The least squares criterion is a fundamental method used in regression analysis. It helps us find the optimal parameters for our model by minimizing the sum of the squared differences between the observed values and the values predicted by the model. These differences, called residuals, measure how well our model fits the data. Specifically, in our multiple regression model, we aim to minimize the sum:
\[ S(\beta_0, \beta_1, \beta_2, \beta_3) = \sum_{i=1}^{n} ( Y_{i} - (\beta_0 + \beta_1 X_{i1} + \beta_2 X_{i1}^{2} + \beta_3 X_{i2}) )^2. \]
This equation tells us that we must adjust our parameters \( \beta_0, \beta_1, \beta_2, \beta_3 \) to make the sum of these squared differences as small as possible.

Once we have defined the least squares criterion, the next step is to derive the normal equations.
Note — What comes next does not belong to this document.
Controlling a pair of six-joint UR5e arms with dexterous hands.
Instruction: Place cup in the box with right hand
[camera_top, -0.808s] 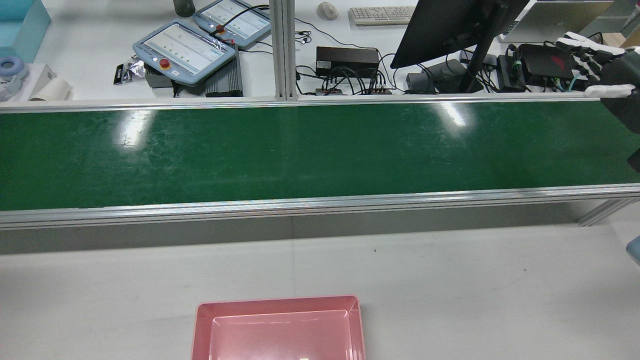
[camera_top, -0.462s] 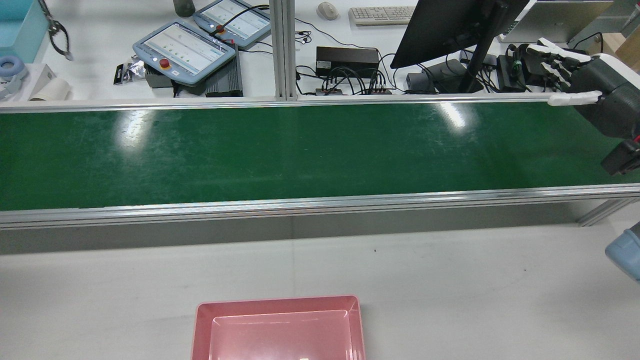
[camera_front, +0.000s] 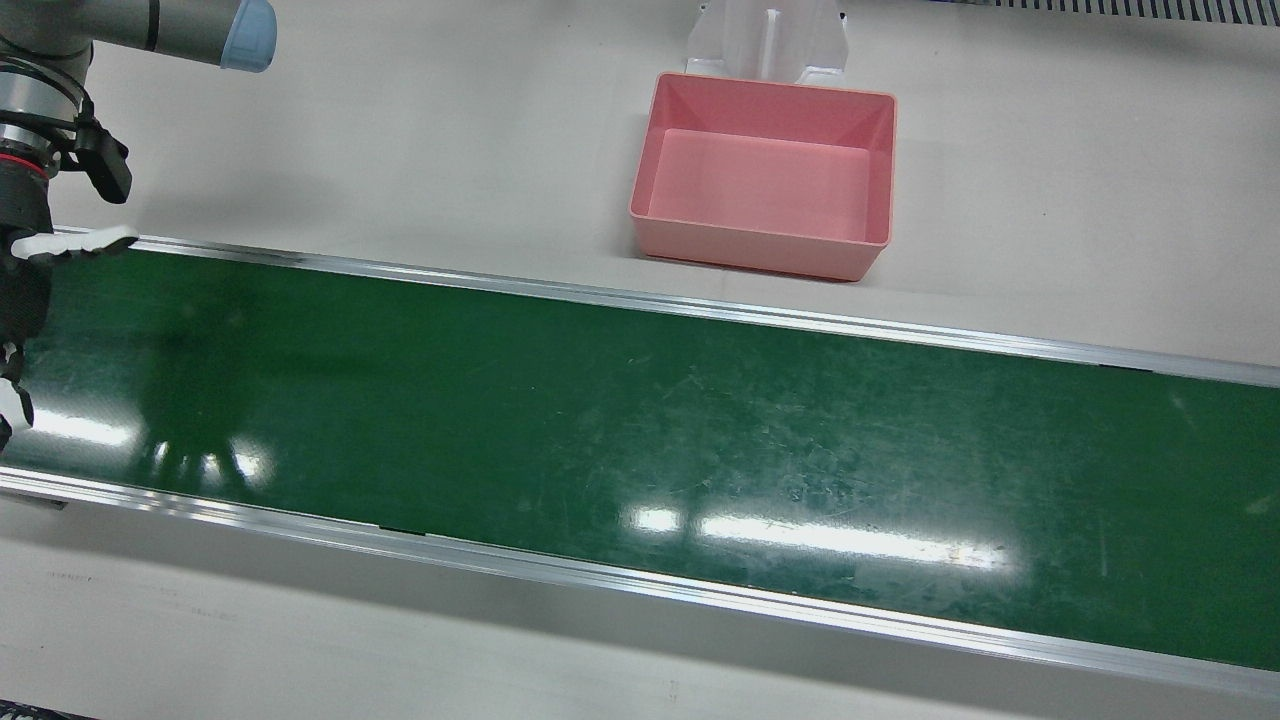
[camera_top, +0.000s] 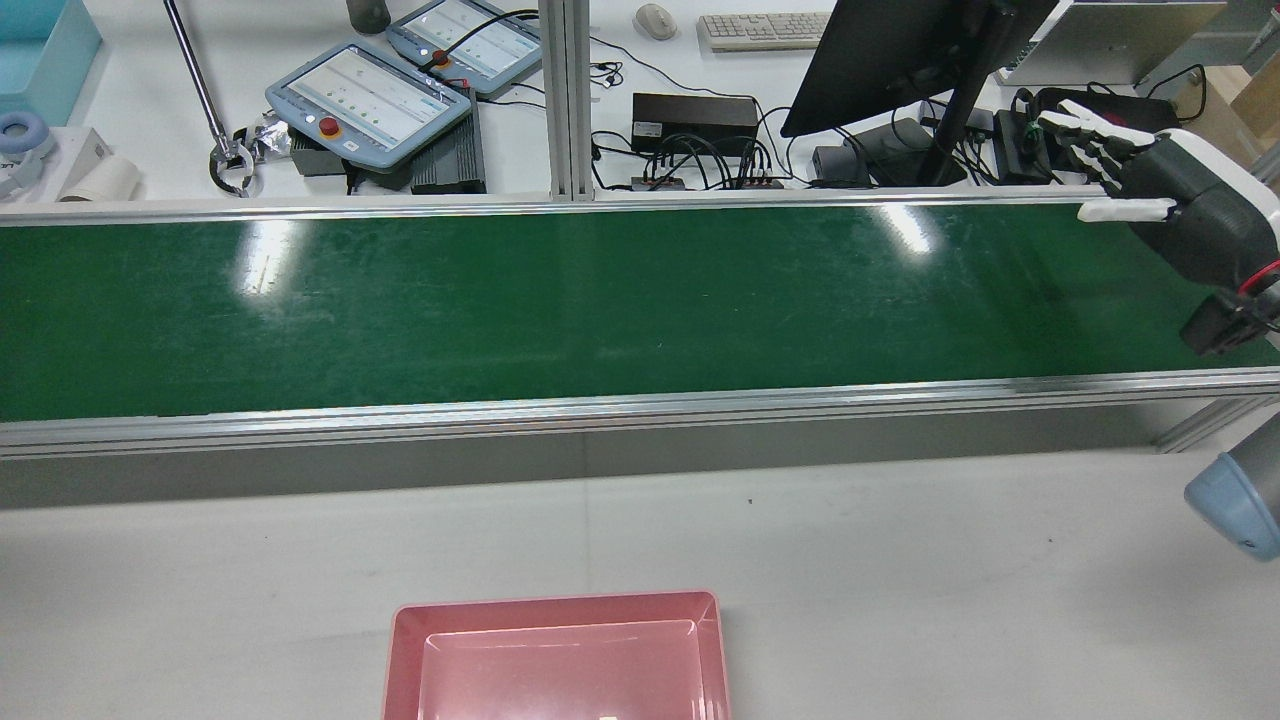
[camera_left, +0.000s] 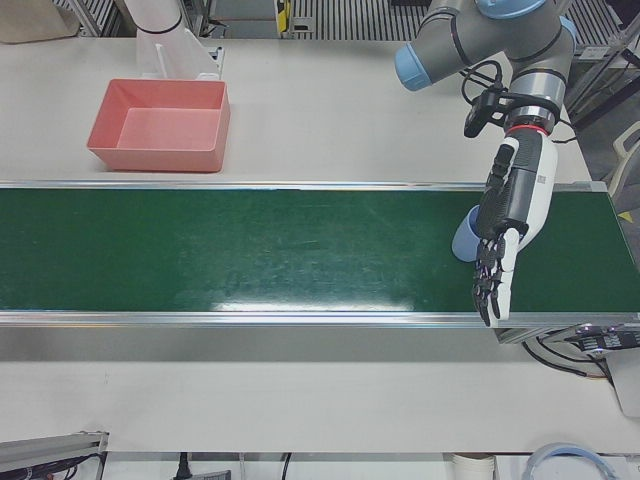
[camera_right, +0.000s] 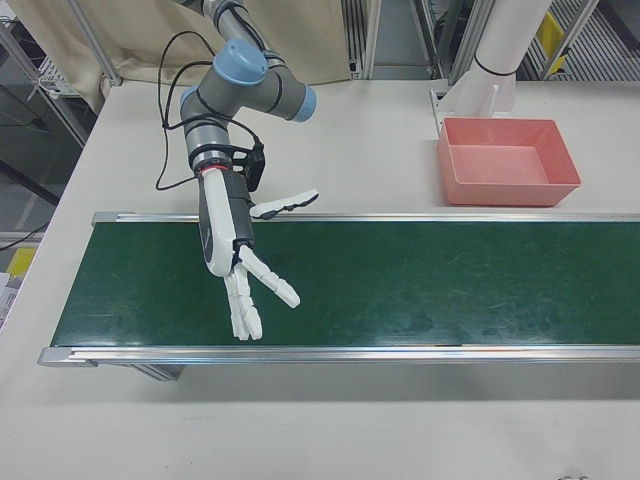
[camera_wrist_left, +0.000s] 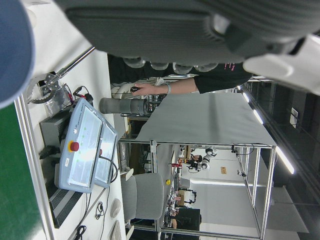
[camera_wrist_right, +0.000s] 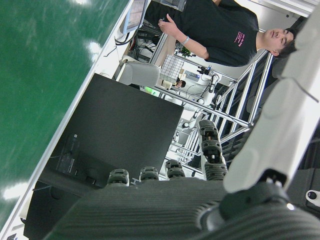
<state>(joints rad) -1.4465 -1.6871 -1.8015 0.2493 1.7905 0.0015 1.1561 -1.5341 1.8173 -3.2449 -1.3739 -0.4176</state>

These equations help us find the optimal parameters by solving a system of linear equations. To derive them, we calculate the partial derivatives of the sum of squares function with respect to each parameter and set these derivatives equal to zero. This process yields the following equations:
\[ -2 \sum_{i=1}^{n} (Y_{i} - \beta_{0} - \beta_{1} X_{i1} - \beta_{2} X_{i1}^{2} - \beta_{3} X_{i2}) = 0, \]
\[ -2 \sum_{i=1}^{n} X_{i1}(Y_{i} - \beta_{0} - \beta_{1} X_{i1} - \beta_{2} X_{i1}^{2} - \beta_{3} X_{i2}) = 0, \]
\[ -2 \sum_{i=1}^n X_{i1}^{2}(Y_{i} - \beta_{0} - \beta_{1} X_{i1} - \beta_{2} X_{i1}^{2} - \beta_{3} X_{i2}) = 0, \]
\[ -2 \sum_{i=1}^n X_{i2}(Y_{i} - \beta_{0} - \beta_{1} X_{i1} - \beta_{2} X_{i1}^{2} - \beta_{3} X_{i2}) = 0. \]
By solving this system of linear equations, we can determine the values of \( \beta_0, \beta_1, \beta_2, \beta_3 \) that minimize the sum of squared residuals.

The likelihood function is a key concept in statistical modeling, used to estimate the parameters of a model. For our regression model, where the errors \( \varepsilon_i \) are normally distributed with mean zero and variance \( \sigma^2 \), the likelihood function is given by:
\[ L(\beta_0, \beta_1, \beta_2, \beta_3, \sigma^2) = \prod_{i=1}^{n} \frac{1}{\sqrt{2\pi\sigma^2}} \exp\left( -\frac{(Y_i - \beta_0 - \beta_1 X_{i1} - \beta_2 X_{i1}^2 - \beta_3 X_{i2})^2}{2\sigma^2} \right). \]
This function represents the probability of observing the given data, assuming the model parameters are correct. By maximizing this function, we find the most likely values of \( \beta_0, \beta_1, \beta_2, \beta_3 \) and \( \sigma^2 \).

To derive the maximum likelihood estimators (MLEs), we seek the parameters that maximize the likelihood function. In practice, we usually minimize the negative log-likelihood because it is easier to work with. For our model, the negative log-likelihood is:
\[ -\log L(\beta_0, \beta_1, \beta_2, \beta_3, \sigma^2) = \frac{n}{2} \log(2\pi) + \frac{n}{2} \log(\sigma^2) + \frac{1}{2\sigma^2} \sum_{i=1}^{n} (Y_i - \beta_0 - \beta_1 X_{i1} - \beta_2 X_{i1}^2 - \beta_3 X_{i2})^2. \]
When we minimize this expression, we obtain the same normal equations we derived earlier using the least squares criterion. Therefore, the MLEs for \( \beta_0, \beta_1, \beta_2, \beta_3 \) are identical to the least squares estimators, confirming that both methods yield the same results.